-- EXERCISE GOAL --
Show me each line of the listing below where the word "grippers" appears.

-- DATA PROVIDED --
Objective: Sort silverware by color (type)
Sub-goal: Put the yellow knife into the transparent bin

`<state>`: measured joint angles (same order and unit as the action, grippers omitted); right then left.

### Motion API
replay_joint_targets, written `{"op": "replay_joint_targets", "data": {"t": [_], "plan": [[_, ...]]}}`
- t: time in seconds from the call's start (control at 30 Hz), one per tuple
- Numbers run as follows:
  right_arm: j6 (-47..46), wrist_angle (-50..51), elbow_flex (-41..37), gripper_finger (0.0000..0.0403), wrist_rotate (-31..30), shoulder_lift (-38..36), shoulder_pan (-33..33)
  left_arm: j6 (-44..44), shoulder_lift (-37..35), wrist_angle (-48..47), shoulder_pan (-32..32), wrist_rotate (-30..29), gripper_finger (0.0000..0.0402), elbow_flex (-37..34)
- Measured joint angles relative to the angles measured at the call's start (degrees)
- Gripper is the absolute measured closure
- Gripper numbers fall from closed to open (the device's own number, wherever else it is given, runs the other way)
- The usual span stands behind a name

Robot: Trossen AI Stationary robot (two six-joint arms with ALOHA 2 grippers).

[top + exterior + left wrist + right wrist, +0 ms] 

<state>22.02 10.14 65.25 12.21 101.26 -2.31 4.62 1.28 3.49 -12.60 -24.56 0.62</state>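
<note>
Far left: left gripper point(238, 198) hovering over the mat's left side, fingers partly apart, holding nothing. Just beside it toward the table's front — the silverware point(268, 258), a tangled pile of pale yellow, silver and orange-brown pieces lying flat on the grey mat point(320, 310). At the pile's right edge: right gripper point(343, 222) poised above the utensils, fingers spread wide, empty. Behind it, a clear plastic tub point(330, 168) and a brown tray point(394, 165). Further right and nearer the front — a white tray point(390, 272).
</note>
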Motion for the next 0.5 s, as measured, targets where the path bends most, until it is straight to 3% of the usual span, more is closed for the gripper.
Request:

-- OUTPUT --
`<state>`: measured joint angles (same order and unit as the action, grippers omitted); right then left.
Robot: Trossen AI Stationary robot (two six-joint arms with ALOHA 2 grippers).

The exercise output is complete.